For François Hollande, it is a matter of giving a proof of political commitment to the left wing of the Socialist Party, which is unwilling to vote this agreement into law as-is. Moreover, the services of the French president have taken care to point out that this new law will be distinct from “the reform of the laws governing layoffs,” which is to translate into law the agreement on “making the labor market less precarious,” an agreement that was signed by the bosses and three trade union confederations on Jan. 11.
The latter reform “will be examined by the French Cabinet on March 6 and will be tabled at the French National Assembly a month afterwards,” the same source repeated.

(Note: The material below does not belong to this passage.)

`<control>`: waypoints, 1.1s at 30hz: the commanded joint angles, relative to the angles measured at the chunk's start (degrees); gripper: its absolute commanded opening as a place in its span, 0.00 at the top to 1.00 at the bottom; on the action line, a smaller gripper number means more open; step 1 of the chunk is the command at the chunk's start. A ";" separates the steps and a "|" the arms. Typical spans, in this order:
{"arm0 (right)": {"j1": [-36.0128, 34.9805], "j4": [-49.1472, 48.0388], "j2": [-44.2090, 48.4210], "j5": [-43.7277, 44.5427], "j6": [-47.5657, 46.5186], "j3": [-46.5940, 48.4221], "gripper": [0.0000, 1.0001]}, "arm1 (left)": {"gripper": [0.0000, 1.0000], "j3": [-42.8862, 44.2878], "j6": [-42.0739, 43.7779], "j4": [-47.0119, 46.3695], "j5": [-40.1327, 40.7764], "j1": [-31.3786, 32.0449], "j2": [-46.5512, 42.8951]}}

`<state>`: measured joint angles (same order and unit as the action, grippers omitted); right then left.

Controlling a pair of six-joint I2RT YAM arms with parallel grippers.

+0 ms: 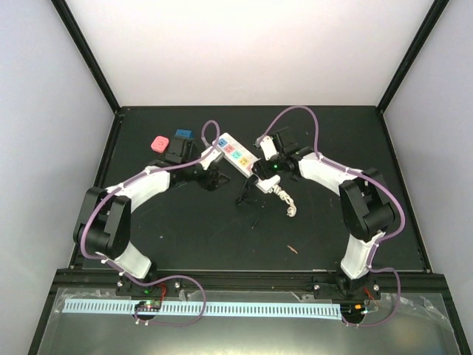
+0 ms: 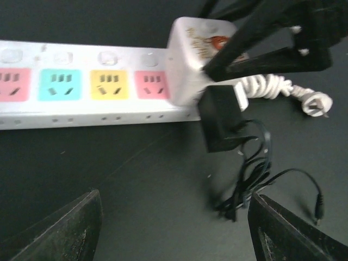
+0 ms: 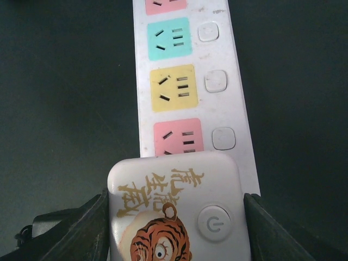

For the government, it is also a matter of soothing worker anger linked to the many planned redundancy schemes that have been announced recently. François Hollande underlined that, as “everybody knows, there are employment difficulties and hence threatened companies,” whose “workers are mobilizing.” “The French government must support them in finding, whenever possible, white knights.”
The Left Front’s bill against downsizing to boost profits.
The first article in the bill provides that “any layoff decided by a company which has paid out dividends in the course of the previous financial year is held to be without real or serious cause,” and that a laid-off worker “may file a complaint with the Health and Safety Executive” to verify compliance with the law.
The second article stipulates that “a company that benefits from government aid, in whatever form, shall not continue [to benefit from it]” unless it refrains from profit-boosting layoffs as defined in the first article. “If the company does not so refrain, it must pay back all of the aid received from the government.”